EXERCISE =
Down to the final line, print the records again exactly.

[Dataset records]

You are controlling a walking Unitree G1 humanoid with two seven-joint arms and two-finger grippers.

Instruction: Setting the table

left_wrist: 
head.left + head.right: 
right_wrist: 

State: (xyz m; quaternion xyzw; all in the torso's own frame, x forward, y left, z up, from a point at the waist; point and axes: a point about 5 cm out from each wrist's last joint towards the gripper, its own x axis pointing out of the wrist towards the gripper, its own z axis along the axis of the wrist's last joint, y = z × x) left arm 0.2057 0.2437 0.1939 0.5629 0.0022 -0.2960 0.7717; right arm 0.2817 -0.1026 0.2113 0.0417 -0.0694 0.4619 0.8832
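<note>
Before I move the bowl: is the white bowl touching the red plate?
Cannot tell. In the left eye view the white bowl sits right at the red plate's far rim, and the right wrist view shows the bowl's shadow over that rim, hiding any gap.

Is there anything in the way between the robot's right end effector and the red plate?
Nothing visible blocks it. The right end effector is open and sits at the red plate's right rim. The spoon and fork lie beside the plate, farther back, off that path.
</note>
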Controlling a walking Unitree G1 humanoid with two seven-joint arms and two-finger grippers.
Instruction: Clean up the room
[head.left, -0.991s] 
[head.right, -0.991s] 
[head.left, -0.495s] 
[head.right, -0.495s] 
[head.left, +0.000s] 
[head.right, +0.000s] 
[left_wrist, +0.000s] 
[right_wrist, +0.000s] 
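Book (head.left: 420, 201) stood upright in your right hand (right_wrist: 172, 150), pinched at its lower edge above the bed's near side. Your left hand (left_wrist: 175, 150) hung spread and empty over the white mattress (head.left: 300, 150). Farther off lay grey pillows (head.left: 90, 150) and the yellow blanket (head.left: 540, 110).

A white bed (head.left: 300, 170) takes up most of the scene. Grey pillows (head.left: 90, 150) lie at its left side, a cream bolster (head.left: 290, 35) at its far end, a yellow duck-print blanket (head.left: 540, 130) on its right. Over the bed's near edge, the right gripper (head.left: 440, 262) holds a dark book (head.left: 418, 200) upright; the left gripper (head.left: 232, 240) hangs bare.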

TASK ANSWER =
You are controlling a walking Unitree G1 humanoid with two seven-joint arms and two-finger grippers.

Instruction: Setting the table

left_wrist: 
head.left + head.right: 
right_wrist: 

State: (xyz m; quaternion xyzw; all in the torso's own frame, x forward, y left, z up, from a point at the waist; point and axes: a point about 5 cm out from each wrist's last joint towards the gripper, its own x axis pointing out of the wrist towards the gripper, its own z axis along the axis of the wrist's last joint, y = z × x) left arm 0.2057 0.2437 0.1939 0.5629 0.0022 -0.2960 0.7717; right arm 0.2817 -0.1026 0.2113 0.0417 -0.0694 0.4619 0.8832
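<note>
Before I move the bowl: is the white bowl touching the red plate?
Cannot tell. In the left eye view the white bowl sits right at the red plate's far rim, and the right wrist view shows the bowl's shadow over that rim, hiding any gap.

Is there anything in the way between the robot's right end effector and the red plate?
Nothing visible blocks it. The right end effector is open and sits at the red plate's right rim. The spoon and fork lie beside the plate, farther back, off that path.
</note>
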Controlling a walking Unitree G1 humanoid with two seven-joint arms and two-finger grippers.
Instruction: Clean up the room
[head.left, -0.991s] 
[head.right, -0.991s] 
[head.left, -0.495s] 
[head.right, -0.495s] 
[head.left, +0.000s] 
[head.right, +0.000s] 
[left_wrist, +0.000s] 
[right_wrist, +0.000s] 
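Book (head.left: 420, 201) stood upright in your right hand (right_wrist: 172, 150), pinched at its lower edge above the bed's near side. Your left hand (left_wrist: 175, 150) hung spread and empty over the white mattress (head.left: 300, 150). Farther off lay grey pillows (head.left: 90, 150) and the yellow blanket (head.left: 540, 110).

A white bed (head.left: 300, 170) takes up most of the scene. Grey pillows (head.left: 90, 150) lie at its left side, a cream bolster (head.left: 290, 35) at its far end, a yellow duck-print blanket (head.left: 540, 130) on its right. Over the bed's near edge, the right gripper (head.left: 440, 262) holds a dark book (head.left: 418, 200) upright; the left gripper (head.left: 232, 240) hangs bare.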

Nothing else is needed to finish the exercise.